When a society makes race, religion, gender, or sexuality principles for distributing property, education, pleasure, and protection, that decision renders certain groups vulnerable to predations in wide-ranging social arenas. Some of these occur in the public sphere: segregated accommodations, wage discrimination, and the like. But these same inequalities reappear in other guises in the intimate sphere, serving up vulnerable populations to be consumed or humiliated. (Nor, of course, should we forget that, for women like Essie Mae Washington's mother, the Thurmond home was someone else's domestic space, her workplace, and a site of sexual coercion. The same might be said of prisons, which are dwelling places, and often sites of labor exploitation and sexual violence, as well.)

It is really not surprising, then, that racists and homophobes can be sleeping with their social subordinates. Nor should it surprise us that such secrets were and are well known and well-guarded by friends, family, and neighbors--all of whom have a share of the social goods that have been distributed to their social set. The official, public register of law, housing, government, and work always exists in a relay with tastes and predilections indulged off the record. In the act of protecting property interest, official politics necessarily protects private access to vulnerable populations.

While it is certainly not the case that gay marriage is the last great civil rights struggle or that it will, by itself, undo global capitalism or US imperialism, changes in the intimate sphere have a significant impact on the daily existence of vulnerable populations. Because these are matters of immediate physical safety, it is unacceptable to reduce politics around gender, race, and sexuality to a struggle to obtain recognition of or sensitivity to the cultural practices of one's ethnic group. There is a whole continuum of acts, from sexual violence to murder  designed to impose social deference through humiliation--at the threat of death. The very survival of those punished for bitchy, queer, or uppity behaviors is at stake--and that's as material and objective as any version of "class" proposed by the anti-identity politics crowd.
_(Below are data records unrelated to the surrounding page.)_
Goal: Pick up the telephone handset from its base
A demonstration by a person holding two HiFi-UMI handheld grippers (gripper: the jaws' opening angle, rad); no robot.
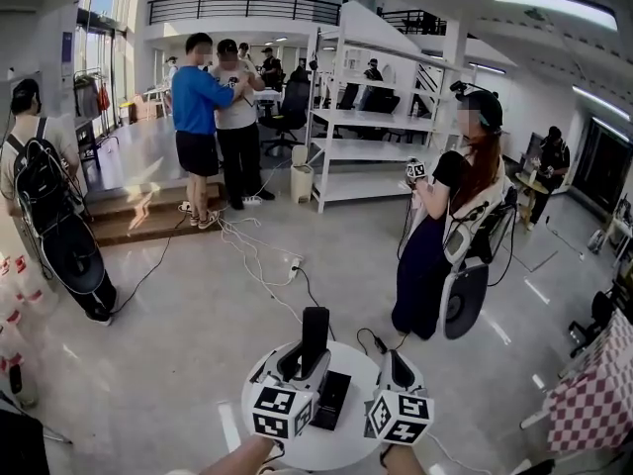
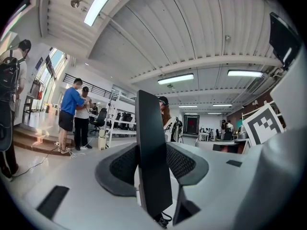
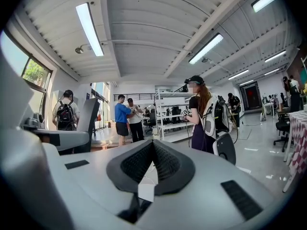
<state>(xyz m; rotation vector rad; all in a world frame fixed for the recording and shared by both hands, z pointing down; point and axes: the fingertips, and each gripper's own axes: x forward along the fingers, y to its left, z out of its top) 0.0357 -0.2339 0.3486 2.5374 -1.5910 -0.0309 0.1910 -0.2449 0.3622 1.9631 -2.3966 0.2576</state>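
Round white worktop (image 1: 346,450) sits below both sets of jaws, with the black telephone base (image 1: 331,401) flat on it, just right of the left jaws and left of the right jaws. Left gripper (image 2: 153,164) has its jaws partly apart, pads clamped on either side of the black handset (image 2: 152,143), which stands upright between them and clear of the base. Right gripper (image 3: 152,145) jaws are closed tip to tip on nothing; left cube (image 1: 282,411) and right cube (image 1: 399,417) carry black-and-white square markers.
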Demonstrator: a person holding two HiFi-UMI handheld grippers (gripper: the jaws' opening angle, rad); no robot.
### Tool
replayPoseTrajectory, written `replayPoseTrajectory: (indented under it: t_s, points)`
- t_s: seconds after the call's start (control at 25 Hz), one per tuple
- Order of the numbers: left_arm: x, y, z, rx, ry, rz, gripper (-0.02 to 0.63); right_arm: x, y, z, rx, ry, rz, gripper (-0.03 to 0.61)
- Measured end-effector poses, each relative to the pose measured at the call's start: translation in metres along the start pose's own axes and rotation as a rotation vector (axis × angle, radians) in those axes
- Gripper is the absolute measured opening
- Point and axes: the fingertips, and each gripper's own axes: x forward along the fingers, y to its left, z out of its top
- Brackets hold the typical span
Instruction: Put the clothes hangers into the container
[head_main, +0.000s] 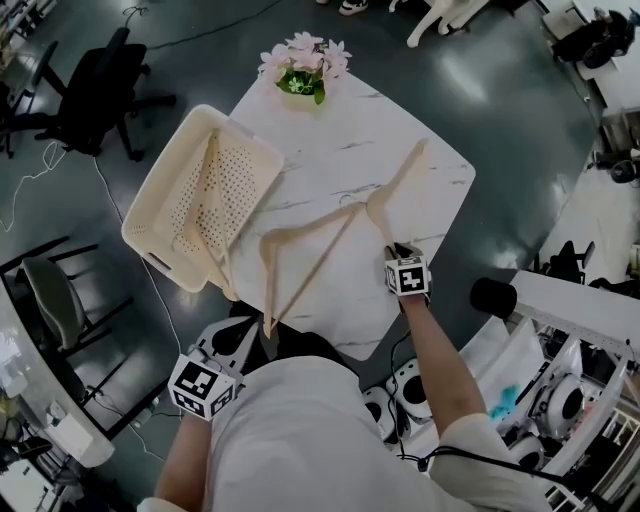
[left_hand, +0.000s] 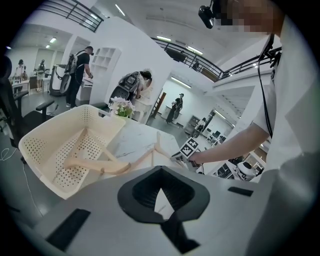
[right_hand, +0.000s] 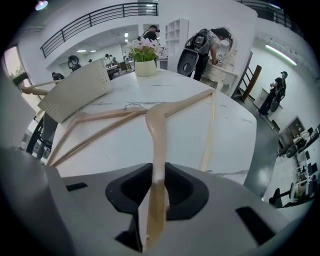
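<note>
- Right gripper (right_hand: 156, 189): the jaws are closed on the near arm of a wooden hanger (right_hand: 158, 131), and the wood fills the gap between the pads. I read this as a firm hold. It is taken at the arm's end because that is the part closest to my side of the table.
- The held hanger lies flat on the marble table (head_main: 340, 150), with its peak toward the table's middle. With a grip at one end, the long far arm will probably swing on lifting, so I judge a slow lift is wise.
- A second hanger (head_main: 300, 228) lies on the table between the held one and the basket (head_main: 245, 130). The two peaks sit close together and a thin wire hook shows there. I cannot tell whether anything is tangled.
- The basket sits at the table's left edge, partly overhanging it, with a third hanger (left_hand: 97, 167) already inside. Its open mouth is reachable from my side.
- Left gripper (left_hand: 160, 194): the jaws are drawn together with nothing between them. It hangs low near my body, clear of the work, and is probably parked there to steady the basket if needed.
- A flower pot (head_main: 303, 65) stands at the far corner, well apart from the carry path.
- Status, my judgement: one hanger is in and two remain. The next move is to lift the held hanger and carry it left over the second one.
</note>
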Motion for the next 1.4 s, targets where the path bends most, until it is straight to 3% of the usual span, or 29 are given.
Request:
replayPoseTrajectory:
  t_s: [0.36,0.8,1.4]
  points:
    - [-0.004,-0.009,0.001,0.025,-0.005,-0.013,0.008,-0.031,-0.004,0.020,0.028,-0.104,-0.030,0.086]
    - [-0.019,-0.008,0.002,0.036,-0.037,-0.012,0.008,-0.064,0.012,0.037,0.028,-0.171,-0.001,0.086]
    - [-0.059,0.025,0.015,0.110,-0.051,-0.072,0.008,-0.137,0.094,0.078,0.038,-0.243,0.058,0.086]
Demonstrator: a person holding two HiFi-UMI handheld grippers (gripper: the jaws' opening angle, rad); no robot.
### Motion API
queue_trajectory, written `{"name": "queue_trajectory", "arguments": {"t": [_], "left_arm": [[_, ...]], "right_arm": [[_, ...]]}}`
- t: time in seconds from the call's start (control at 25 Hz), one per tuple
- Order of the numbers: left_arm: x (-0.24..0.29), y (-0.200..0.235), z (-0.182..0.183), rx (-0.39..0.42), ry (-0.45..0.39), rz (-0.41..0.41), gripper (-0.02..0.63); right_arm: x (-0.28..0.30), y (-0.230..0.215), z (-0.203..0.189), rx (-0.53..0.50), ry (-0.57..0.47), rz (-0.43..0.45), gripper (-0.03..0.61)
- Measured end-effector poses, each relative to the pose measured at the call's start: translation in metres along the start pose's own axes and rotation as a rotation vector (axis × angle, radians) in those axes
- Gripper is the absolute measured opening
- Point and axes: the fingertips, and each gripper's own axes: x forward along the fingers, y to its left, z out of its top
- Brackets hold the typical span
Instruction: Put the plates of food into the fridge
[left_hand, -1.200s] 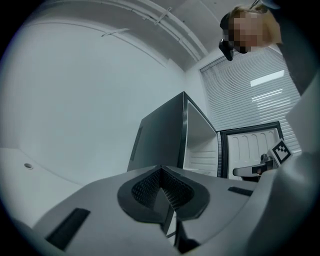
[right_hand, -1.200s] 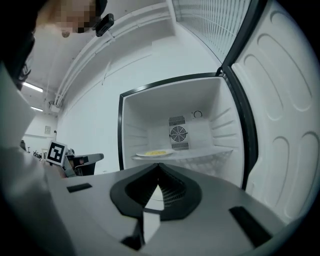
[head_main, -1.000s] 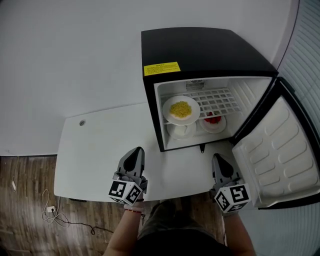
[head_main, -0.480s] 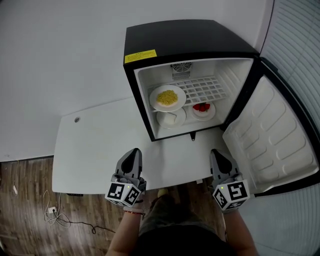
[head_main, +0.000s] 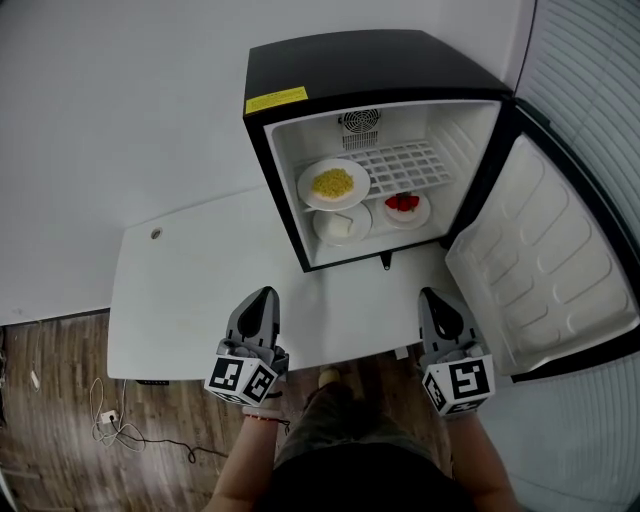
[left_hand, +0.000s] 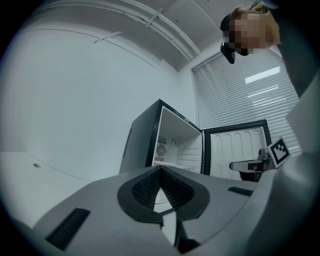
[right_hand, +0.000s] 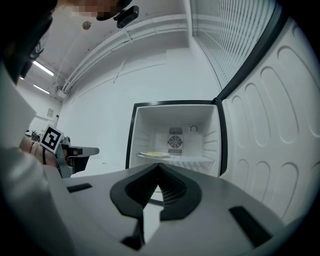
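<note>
A black mini fridge (head_main: 370, 70) stands open on the white table (head_main: 180, 300). A plate of yellow food (head_main: 333, 184) rests on its wire shelf and shows again in the right gripper view (right_hand: 152, 154). Below it sit a plate of white food (head_main: 341, 227) and a plate of red food (head_main: 404, 207). My left gripper (head_main: 265, 293) hovers over the table's front edge, left of the fridge, shut and empty. My right gripper (head_main: 431, 294) hangs in front of the fridge opening, also shut and empty. Both point toward the fridge (left_hand: 172, 145).
The fridge door (head_main: 540, 270) is swung wide to the right, past my right gripper. A small round hole (head_main: 155, 234) marks the table's back left. Wooden floor with a white cable and plug (head_main: 105, 420) lies lower left. Window blinds (head_main: 590, 80) fill the right side.
In the head view the fridge has shifted left and up, and more of its inside shows. Both grippers stay shut and empty and sit slightly lower, over the table's front edge.
</note>
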Motion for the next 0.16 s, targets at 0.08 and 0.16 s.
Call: {"name": "queue_trajectory", "arguments": {"t": [0.08,0.16], "left_arm": [[0.0000,0.0017,0.0042,0.007,-0.006,-0.003,0.006],[-0.0004,0.0033,0.0081,0.013,-0.011,-0.007,0.006]], "right_arm": [[0.0003,0.0005,-0.0023,-0.013,-0.004,-0.004,0.005],[0.0012,0.0013,-0.0051,-0.025,-0.006,-0.009,0.005]]}}
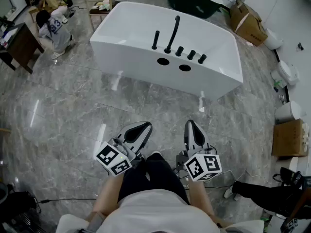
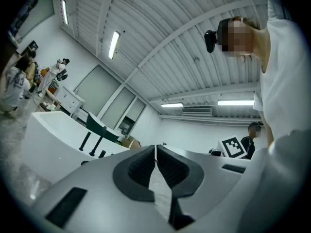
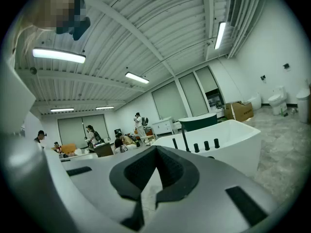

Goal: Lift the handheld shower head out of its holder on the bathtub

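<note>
Left tool (image 1: 144, 126) and right tool (image 1: 190, 124), closed, face shower head (image 1: 155, 39), seemingly seated.

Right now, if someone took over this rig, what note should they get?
Left gripper: shut, empty.
Right gripper: shut, empty.
Both are held low, pointing toward the bathtub, well short of it.
Shower head: black, upright, seated on the tub's deck at the left end of the fixture row, untouched.
Done: nothing yet.
Left: walk up, open one gripper, close on the shower head, lift it straight out.
</note>
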### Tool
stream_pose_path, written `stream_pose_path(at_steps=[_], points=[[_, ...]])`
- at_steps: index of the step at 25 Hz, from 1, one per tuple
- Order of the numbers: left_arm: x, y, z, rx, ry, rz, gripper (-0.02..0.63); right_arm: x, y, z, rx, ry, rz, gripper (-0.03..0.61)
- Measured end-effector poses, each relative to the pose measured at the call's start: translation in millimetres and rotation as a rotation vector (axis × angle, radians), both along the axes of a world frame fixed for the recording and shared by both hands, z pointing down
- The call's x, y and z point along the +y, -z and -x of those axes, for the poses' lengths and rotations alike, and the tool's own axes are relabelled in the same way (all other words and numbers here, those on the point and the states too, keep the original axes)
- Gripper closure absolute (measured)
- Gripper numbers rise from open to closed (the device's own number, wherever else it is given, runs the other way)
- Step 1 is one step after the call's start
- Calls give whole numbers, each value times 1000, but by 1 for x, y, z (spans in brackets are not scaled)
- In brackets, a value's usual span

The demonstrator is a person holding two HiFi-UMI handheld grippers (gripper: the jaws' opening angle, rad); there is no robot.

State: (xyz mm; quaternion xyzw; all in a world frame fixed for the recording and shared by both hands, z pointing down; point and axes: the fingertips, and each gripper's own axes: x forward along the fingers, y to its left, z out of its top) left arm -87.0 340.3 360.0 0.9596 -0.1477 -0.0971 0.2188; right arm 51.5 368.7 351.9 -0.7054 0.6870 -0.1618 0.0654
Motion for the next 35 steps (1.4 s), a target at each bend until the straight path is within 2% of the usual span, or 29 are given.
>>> stream_pose_path(at_steps=[3,7,9,13,22,29,35], points=[[19,12,-12,16,-32,-47,594,11,2,0,-60,28,-15,563],[27,17,-25,40,-15,-26,594,17,12,-2,26,45,-30,563],[25,17,-33,31,4,-27,594,18,14,-7,20,54,-39,563],[24,19,-53,19,48,-39,594,17,16,-27,-56,64,-69,561],[26,18,-79,-26,105,-79,594,15,25,-36,-53,160,-118,561],[27,13,-91,-64,153,-95,594,15,18,-50,-65,183,-122,561],[15,13,-86,-85,185,-103,594,-5,17,-53,-54,179,-114,561]])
Rather than dismissing changes in the intimate sphere for not being "the total revolution"--whatever that might be--it is probably more useful to think of them as an integral and necessary aspect of it. For, in reality, vulnerability in the public sphere is nearly always attended by vulnerability in the intimate sphere. To question and resist one can absolutely be a gateway to resisting the other. The goal for those who rightly rail against economic inequality, then, should be to more securely link the two, rather than to continually trivialize that which occurs in the dark. For that hand kills much faster than the invisible hand of the market.


˚ Of course, it wasn't black men who had sex on the brain while voting. Rather, the confusion of the two acts was a result of a paranoid fear exemplified in the testimony of one James Atkins, in Congressional hearings on Georgia and other insurrectionary states in 1871. Generalizing about his fellow white Southerners, the IRS collector said: "They take the question of equality in its broadest sense. If you talk about equality, they at once conclude that you must take the negro into your parlor or into your bed—everywhere that you would take your wife." This remarkable testimony actually does not say what we expect. It does not say that a black man voting will want to take a white man's wife or daughter. In Atkins's telling, an enfranchised black man would actually be the white man's bedmate. Without a woman in sight, the white man could find himself in the role of wife in that pairing. 

† I want to be clear that sex with boys and young men did not replace sex with black mistresses. The rumor-mongering about John McCain's alleged black child showed how that scandal could still derail a campaign in 2000.